Exercise data: Begin

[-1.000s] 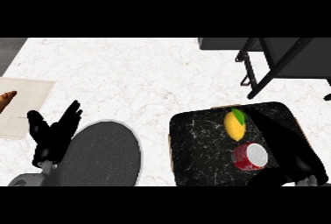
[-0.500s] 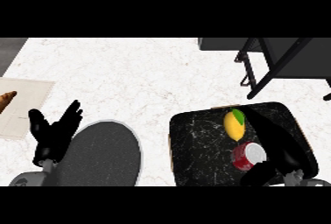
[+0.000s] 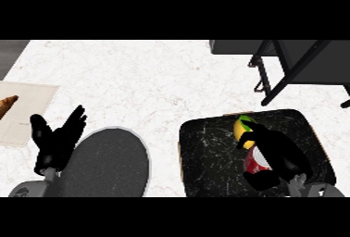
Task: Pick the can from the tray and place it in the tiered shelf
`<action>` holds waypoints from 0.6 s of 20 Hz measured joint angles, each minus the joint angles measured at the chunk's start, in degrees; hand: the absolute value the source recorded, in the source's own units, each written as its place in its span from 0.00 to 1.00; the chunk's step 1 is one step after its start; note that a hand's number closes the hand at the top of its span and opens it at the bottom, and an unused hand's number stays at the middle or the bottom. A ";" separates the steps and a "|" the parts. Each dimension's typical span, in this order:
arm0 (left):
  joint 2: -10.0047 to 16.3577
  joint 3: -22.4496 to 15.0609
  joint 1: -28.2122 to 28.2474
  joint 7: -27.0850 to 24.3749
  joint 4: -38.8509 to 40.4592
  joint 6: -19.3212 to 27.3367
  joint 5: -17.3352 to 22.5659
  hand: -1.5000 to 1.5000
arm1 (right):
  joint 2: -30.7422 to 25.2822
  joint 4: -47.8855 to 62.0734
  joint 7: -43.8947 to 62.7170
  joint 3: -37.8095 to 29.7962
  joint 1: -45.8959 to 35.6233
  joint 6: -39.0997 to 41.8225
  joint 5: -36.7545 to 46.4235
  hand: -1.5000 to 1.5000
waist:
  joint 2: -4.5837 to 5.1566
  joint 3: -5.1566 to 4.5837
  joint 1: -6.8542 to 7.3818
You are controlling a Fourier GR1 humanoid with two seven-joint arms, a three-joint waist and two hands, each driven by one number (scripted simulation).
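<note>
Nearest the viewer, at the lower left, the robot's left hand [image 3: 56, 141] rests in the same place as a second ago, its fingers [image 3: 75, 118] straight and spread, pointing up, beside a round grey plate [image 3: 109, 162] with nothing visible on it. At the lower right, the right hand [image 3: 277, 150] has moved. A second ago it sat at the right edge of the dark marbled tray [image 3: 205, 157], with the can's pale top in plain sight. Now it lies across the tray's right half and over the can [image 3: 258, 162], so only a sliver of the red side shows under the black palm. Whether this hand has closed on the can cannot be told from this view. The can is on the tray, so the pick looks to be just beginning and the carry to the shelf is still ahead. The tray also holds a yellow and green fruit [image 3: 241, 126], just beyond the hand and possibly touching it. Farther off at the left edge, a pale board [image 3: 27, 111] carries a brown piece of bread [image 3: 5, 105]. Farthest away, at the upper right of the white counter [image 3: 137, 78], stands the dark tiered shelf [image 3: 301, 55], well apart from the tray, and nothing is visible on it.
</note>
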 measured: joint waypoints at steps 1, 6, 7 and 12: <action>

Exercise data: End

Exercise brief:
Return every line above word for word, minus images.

Output for this exercise:
[-1.000s] 
[-0.500s] 
[+0.000s] 
Task: Pick the can from the tray and place it in the tiered shelf
`<action>` holds waypoints from 0.6 s of 20 Hz measured joint angles, each minus the joint angles measured at the chunk's start, in degrees; hand: the absolute value the source recorded, in the source's own units, each written as its place in its span from 0.00 to 1.00; the chunk's step 1 is one step after its start; note that a hand's number closes the hand at the top of its span and opens it at the bottom, and an unused hand's number stays at the middle or the bottom. A ";" separates the steps and a "|" the parts. Each dimension's typical span, in this order:
arm0 (left):
  joint 2: -10.0047 to 16.3577
  joint 3: -22.4496 to 15.0609
  joint 1: -28.2122 to 28.2474
  joint 7: -27.0850 to 24.3749
  joint 4: -38.8509 to 40.4592
  joint 6: -19.3212 to 27.3367
  joint 5: -17.3352 to 22.5659
  hand: -1.5000 to 1.5000
arm1 (right):
  joint 2: -30.7422 to 25.2822
  joint 4: -47.8855 to 62.0734
  joint 7: -43.8947 to 62.7170
  joint 3: -37.8095 to 29.7962
  joint 1: -45.8959 to 35.6233
  joint 6: -39.0997 to 41.8225
  joint 5: -36.7545 to 46.4235
  hand: -1.5000 to 1.5000
waist:
  joint 2: -4.5837 to 5.1566
  joint 3: -5.1566 to 4.5837
  joint 1: -6.8542 to 7.3818
You are controlling a Fourier GR1 humanoid with two seven-joint arms, a three-joint waist and two hands, each driven by one number (scripted simulation).
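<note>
Nearest the viewer, at the lower left, the robot's left hand [image 3: 56, 141] rests in the same place as a second ago, its fingers [image 3: 75, 118] straight and spread, pointing up, beside a round grey plate [image 3: 109, 162] with nothing visible on it. At the lower right, the right hand [image 3: 277, 150] has moved. A second ago it sat at the right edge of the dark marbled tray [image 3: 205, 157], with the can's pale top in plain sight. Now it lies across the tray's right half and over the can [image 3: 258, 162], so only a sliver of the red side shows under the black palm. Whether this hand has closed on the can cannot be told from this view. The can is on the tray, so the pick looks to be just beginning and the carry to the shelf is still ahead. The tray also holds a yellow and green fruit [image 3: 241, 126], just beyond the hand and possibly touching it. Farther off at the left edge, a pale board [image 3: 27, 111] carries a brown piece of bread [image 3: 5, 105]. Farthest away, at the upper right of the white counter [image 3: 137, 78], stands the dark tiered shelf [image 3: 301, 55], well apart from the tray, and nothing is visible on it.
</note>
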 measured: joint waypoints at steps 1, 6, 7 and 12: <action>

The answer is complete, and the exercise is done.